Blickt man über den Gag hinaus, fällt die schwache Entwicklung im Stück auf: Die Konkurrenzlage zwischen Dirigent und Solist bleibt bis zum Ende ungeklärt, zu einem Lösungsvorschlag kommt es nicht. Was wiederum den gedanklichen Hintergrund des Stückes angeht, erstaunt das Bild, das Eggert, Präsident des Deutschen Komponistenverbandes, von Orchestern hat. Als eine Gruppe von „Meistern und Dienern“ – daher der Titel des Konzerts – zeichnet Eggert die Welt der Symphonik, mit Dirigenten als „Meistern“ und Musikern in der „beamtenähnlichen Struktur zeitgenössischer Orchester“ als befehlsempfangenden „Dienern“.
Das mag für die Vergangenheit vielfach stimmen, aber trifft es noch das Bild der Gegenwart mit immer selbstbewussteren, künstlerisch freier werdenden Orchestermusikern? Eggert jedenfalls springt hier auf den populären MeToo-Zug auf, vermag sein Anliegen aber nur zu verdeutlichen, indem er eine Karikatur zeichnet, die wenig Bezüge zur Realität aufweist. Ein Orchester, das eine halbe Stunde lang in choralem Einheitston spielt, jegliche Individualität unterdrückt und vor allem als nachplappernder Papagei auftritt: Das hat schon etwas Böswilliges.
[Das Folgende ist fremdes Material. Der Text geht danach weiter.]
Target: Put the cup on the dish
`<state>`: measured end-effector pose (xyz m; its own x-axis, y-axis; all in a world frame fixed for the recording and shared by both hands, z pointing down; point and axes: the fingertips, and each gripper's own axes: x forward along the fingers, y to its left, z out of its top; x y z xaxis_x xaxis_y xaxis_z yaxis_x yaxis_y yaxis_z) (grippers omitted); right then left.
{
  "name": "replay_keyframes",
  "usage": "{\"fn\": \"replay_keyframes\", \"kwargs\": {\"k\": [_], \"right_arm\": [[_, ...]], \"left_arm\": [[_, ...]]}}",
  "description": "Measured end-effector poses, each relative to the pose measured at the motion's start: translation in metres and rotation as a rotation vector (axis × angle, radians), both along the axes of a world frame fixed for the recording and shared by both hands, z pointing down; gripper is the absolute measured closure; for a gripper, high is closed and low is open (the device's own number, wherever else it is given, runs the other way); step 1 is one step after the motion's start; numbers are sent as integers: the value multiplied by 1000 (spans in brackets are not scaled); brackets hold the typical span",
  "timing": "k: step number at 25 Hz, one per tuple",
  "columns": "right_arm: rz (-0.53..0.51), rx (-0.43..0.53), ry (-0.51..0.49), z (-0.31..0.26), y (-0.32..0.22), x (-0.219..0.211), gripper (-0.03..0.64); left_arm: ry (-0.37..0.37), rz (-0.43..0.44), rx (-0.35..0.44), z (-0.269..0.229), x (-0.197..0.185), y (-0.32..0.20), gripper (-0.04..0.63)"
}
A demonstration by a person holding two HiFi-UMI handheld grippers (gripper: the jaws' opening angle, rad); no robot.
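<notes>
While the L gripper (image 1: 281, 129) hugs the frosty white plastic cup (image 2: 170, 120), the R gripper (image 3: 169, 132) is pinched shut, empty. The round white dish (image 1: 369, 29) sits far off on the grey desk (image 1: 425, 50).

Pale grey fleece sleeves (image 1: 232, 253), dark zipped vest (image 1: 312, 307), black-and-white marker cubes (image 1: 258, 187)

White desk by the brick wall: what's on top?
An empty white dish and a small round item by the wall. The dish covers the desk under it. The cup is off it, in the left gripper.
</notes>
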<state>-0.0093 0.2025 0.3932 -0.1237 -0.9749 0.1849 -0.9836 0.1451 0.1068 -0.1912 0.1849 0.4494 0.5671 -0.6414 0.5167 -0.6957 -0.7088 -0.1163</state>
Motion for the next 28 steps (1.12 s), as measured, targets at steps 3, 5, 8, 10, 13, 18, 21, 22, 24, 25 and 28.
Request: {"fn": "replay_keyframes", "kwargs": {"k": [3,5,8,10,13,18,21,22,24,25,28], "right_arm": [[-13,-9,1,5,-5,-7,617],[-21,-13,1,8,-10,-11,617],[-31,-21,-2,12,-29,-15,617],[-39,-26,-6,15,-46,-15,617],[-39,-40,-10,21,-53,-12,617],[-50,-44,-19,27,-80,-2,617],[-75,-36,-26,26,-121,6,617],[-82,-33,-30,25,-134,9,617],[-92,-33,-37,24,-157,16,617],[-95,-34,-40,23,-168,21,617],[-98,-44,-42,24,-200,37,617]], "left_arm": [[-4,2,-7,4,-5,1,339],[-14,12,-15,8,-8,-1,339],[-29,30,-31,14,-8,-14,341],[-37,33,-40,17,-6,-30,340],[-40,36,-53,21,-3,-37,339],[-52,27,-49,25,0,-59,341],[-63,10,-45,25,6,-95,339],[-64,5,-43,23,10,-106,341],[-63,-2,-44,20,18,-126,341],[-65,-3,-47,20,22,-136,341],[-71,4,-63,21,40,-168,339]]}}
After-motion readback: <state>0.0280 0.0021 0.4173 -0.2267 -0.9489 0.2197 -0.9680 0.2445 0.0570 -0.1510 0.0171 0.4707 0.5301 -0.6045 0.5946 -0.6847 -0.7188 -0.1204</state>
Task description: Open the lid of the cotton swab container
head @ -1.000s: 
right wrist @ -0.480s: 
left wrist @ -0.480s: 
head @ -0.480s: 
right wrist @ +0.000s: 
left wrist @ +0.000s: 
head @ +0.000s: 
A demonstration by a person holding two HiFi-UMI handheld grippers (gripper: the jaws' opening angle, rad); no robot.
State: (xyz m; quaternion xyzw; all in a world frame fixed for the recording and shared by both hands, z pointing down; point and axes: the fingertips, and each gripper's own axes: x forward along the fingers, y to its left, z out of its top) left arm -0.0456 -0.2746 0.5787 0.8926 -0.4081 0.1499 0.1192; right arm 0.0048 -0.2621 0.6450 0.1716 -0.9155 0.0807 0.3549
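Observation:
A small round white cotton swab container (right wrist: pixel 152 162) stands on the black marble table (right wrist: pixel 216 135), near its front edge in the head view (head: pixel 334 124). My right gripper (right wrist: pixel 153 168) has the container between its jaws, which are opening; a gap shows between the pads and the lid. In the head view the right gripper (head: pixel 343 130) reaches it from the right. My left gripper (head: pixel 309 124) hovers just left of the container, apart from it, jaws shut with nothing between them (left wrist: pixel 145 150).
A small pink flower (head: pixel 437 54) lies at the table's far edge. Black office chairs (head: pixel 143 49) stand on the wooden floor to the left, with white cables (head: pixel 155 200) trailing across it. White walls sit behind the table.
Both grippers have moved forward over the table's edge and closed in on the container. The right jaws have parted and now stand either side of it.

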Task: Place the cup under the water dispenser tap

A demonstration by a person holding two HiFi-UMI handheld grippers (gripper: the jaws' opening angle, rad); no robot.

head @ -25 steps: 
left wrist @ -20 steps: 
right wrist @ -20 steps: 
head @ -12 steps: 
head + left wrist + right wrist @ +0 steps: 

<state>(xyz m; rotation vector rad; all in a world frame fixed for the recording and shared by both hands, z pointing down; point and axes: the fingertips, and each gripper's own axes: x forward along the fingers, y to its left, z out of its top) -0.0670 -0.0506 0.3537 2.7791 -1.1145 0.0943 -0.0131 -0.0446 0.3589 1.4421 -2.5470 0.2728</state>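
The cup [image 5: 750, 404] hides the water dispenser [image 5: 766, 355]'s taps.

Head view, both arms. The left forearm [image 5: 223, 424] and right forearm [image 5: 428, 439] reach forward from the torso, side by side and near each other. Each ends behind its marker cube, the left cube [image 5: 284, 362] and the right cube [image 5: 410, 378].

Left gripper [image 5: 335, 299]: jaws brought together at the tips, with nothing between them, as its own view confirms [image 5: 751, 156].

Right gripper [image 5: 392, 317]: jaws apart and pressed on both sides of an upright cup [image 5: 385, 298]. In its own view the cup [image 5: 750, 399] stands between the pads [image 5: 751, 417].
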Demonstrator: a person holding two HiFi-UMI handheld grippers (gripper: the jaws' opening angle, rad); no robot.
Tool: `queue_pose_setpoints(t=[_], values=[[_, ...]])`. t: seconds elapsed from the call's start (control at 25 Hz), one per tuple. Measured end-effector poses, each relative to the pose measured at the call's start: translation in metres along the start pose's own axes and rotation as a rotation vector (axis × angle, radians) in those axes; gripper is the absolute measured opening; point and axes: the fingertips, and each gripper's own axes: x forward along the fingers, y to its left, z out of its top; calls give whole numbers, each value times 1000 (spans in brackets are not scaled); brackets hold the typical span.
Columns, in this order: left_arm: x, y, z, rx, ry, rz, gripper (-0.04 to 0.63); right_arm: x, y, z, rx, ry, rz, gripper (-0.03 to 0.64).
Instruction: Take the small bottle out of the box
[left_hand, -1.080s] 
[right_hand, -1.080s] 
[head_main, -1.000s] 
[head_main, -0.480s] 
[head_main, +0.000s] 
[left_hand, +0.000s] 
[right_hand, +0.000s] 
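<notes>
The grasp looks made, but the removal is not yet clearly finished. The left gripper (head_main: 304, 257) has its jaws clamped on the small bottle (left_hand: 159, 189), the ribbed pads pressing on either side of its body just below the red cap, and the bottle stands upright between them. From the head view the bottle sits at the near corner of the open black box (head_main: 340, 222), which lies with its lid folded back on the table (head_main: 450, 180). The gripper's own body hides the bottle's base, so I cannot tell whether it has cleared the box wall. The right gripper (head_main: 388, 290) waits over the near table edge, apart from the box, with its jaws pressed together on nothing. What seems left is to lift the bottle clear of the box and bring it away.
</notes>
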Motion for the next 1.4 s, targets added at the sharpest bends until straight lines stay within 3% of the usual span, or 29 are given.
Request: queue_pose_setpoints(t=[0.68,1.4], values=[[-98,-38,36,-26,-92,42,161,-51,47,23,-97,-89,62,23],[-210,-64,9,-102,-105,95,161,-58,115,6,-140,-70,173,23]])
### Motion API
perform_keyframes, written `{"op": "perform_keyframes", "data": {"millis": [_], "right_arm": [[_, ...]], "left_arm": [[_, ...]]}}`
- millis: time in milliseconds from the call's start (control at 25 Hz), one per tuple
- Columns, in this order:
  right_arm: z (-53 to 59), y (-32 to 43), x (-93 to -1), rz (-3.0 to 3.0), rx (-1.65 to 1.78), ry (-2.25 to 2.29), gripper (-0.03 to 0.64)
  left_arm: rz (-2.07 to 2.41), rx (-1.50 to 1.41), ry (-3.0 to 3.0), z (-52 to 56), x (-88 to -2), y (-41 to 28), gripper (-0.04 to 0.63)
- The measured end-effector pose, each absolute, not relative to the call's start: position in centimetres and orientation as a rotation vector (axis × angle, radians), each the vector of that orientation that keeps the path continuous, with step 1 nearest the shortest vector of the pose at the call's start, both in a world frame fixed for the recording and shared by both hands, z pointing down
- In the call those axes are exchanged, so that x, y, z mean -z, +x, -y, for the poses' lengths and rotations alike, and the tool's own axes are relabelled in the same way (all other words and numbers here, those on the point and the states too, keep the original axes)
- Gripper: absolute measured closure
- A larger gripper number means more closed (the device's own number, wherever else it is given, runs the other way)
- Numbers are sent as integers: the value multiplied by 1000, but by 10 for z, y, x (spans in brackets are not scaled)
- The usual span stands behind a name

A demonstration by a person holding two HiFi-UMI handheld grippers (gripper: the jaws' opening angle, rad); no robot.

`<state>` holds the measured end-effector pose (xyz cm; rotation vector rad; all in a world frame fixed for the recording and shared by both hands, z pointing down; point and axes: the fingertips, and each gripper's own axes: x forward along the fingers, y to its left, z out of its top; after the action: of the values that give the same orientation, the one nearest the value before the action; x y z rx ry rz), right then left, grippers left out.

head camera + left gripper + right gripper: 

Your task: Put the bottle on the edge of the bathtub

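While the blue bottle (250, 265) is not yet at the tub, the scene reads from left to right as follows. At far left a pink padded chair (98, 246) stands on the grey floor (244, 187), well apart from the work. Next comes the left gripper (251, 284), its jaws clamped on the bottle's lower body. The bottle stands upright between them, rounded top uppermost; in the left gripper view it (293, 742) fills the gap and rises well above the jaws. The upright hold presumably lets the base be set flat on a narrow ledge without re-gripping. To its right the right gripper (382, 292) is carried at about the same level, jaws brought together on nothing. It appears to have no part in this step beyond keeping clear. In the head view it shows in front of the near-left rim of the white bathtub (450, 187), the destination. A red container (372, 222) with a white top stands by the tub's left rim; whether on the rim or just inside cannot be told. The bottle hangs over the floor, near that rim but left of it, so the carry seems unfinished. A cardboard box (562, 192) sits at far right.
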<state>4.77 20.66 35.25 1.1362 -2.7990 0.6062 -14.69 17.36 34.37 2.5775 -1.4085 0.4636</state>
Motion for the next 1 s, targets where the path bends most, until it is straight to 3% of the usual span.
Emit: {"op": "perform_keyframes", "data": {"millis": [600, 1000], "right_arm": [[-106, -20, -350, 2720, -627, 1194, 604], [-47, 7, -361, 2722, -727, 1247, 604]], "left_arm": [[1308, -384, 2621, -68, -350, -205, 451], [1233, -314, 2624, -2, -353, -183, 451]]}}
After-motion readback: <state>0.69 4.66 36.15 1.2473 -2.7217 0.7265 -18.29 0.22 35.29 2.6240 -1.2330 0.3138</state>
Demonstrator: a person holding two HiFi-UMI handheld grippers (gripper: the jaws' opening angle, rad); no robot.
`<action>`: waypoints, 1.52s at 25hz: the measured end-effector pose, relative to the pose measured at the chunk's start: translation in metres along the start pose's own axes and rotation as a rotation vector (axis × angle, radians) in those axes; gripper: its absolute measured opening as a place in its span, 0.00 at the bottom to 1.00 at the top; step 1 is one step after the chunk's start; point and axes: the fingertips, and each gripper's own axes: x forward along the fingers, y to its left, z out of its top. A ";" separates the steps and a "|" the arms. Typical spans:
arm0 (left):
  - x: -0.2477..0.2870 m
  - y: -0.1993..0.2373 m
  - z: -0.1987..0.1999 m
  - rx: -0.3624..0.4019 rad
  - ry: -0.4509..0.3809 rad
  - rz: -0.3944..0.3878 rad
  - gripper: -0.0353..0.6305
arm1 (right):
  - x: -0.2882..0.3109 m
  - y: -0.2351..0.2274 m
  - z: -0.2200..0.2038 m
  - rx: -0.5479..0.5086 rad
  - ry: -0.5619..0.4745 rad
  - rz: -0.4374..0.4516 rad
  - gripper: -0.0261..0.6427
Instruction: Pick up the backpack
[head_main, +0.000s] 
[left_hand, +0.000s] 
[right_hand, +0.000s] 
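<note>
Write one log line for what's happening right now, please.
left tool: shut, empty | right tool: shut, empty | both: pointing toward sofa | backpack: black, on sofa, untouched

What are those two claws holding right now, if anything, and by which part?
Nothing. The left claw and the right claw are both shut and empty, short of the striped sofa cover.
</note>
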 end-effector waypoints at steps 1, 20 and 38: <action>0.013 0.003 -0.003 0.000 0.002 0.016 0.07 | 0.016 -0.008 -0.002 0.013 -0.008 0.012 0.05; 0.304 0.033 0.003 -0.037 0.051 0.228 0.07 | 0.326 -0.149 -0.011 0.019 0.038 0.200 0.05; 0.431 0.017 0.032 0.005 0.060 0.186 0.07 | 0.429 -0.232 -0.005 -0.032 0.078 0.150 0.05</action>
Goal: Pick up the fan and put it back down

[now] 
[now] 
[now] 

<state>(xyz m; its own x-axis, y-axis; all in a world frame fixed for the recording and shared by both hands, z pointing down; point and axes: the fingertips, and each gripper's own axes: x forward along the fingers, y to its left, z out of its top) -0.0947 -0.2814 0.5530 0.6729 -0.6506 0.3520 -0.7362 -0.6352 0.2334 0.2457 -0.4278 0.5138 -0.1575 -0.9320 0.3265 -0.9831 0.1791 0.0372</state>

Alles nur Spaß? Ein Spaß auf Kosten der eigenen Arbeitsgrundlage. Ohne die Orchester, die Eggert hier als eine Versammlung Grenzdebiler vorführt und die seine Stücke bislang aufführten, wäre der Komponist ziemlich aufgeschmissen.
Jurowski spielt als Musiker und Darsteller lustvoll mit bei „Master and Servant“, um anschließend, bei der dritten Symphonie von Johannes Brahms, Eggerts Vorstellungen von einem Orchester im Handumdrehen zu pulverisieren. Vorbei die Unterteilung in Sieger und Besiegte, in Herren und Diener, die glutreich musizierte Wiedergabe wird zu einem Statement von Vielfalt, Einheit und Freiheit.